I don't quite understand what happens when a compact cross section undergoes local buckling. In the text there is an example of a rigidly supported beam. When enough moment is applied, the ends develop plastic hinges and from there on the beam acts as a simply supported beam with moments on the ends. With more rotation, the middle also develops a hinge and the structure collapses.

So let's consider this scenario with both a plastic and a compact cross section. Plastic cross section develops the plastic hinge, and has enough rotation capacity to form the collapse mechanism. But what happens with the compact cross section? By definition it also forms the plastic hinge, but this one doesn't have the required rotation capability to form the collapse mechanism, so what happens with this one?

So how does the compact cross section form a plastic hinge and not a complete collapse mechanism?

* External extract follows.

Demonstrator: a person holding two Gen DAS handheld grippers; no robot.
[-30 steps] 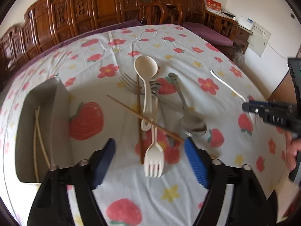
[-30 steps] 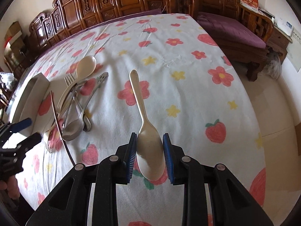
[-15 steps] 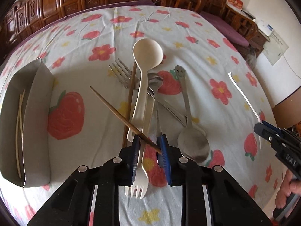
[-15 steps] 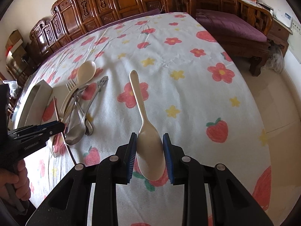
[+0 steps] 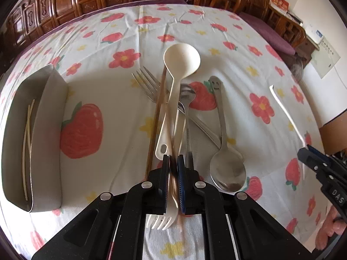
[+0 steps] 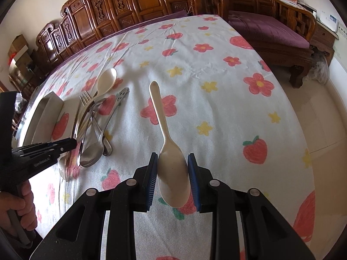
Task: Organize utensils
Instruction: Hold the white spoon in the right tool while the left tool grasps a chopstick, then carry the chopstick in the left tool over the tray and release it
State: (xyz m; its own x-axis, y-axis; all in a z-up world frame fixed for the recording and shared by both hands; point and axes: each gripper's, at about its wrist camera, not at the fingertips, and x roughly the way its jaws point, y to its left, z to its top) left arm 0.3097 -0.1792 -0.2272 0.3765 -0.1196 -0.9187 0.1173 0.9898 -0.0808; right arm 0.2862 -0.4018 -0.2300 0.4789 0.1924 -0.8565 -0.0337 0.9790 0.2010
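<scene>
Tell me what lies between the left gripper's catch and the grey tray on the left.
Nothing visible blocks the way. The left gripper is shut on the cream fork and a brown chopstick together. Between them and the grey tray is only bare tablecloth. The other brown chopstick lies just beside the gripper.

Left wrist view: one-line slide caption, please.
Left gripper shut on a cream fork and brown chopstick, beside a grey tray.
</scene>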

Plastic cross-sections can develop full plastic moment, $ \theta= \theta_{M_p}$, and maintain it even under additional torque causing additional rotation.

They can undergo additional rotation without loss of strength till $\ \theta_u$.

Consider a plastic fixed, fixed, section loaded with a uniform torque $\tau= t/m,$ with the full plastic moment at the supports. If you keep increasing the load it will support it until you reach $$\theta=\theta_u>\theta_p$$.

Compact sections however do not have reserve ductility to maintain their strength beyond the rotation $ \theta= \theta_{M_p}.$ They fail due to the local buckling of the flanges. They do not have a wide plateau of ductility.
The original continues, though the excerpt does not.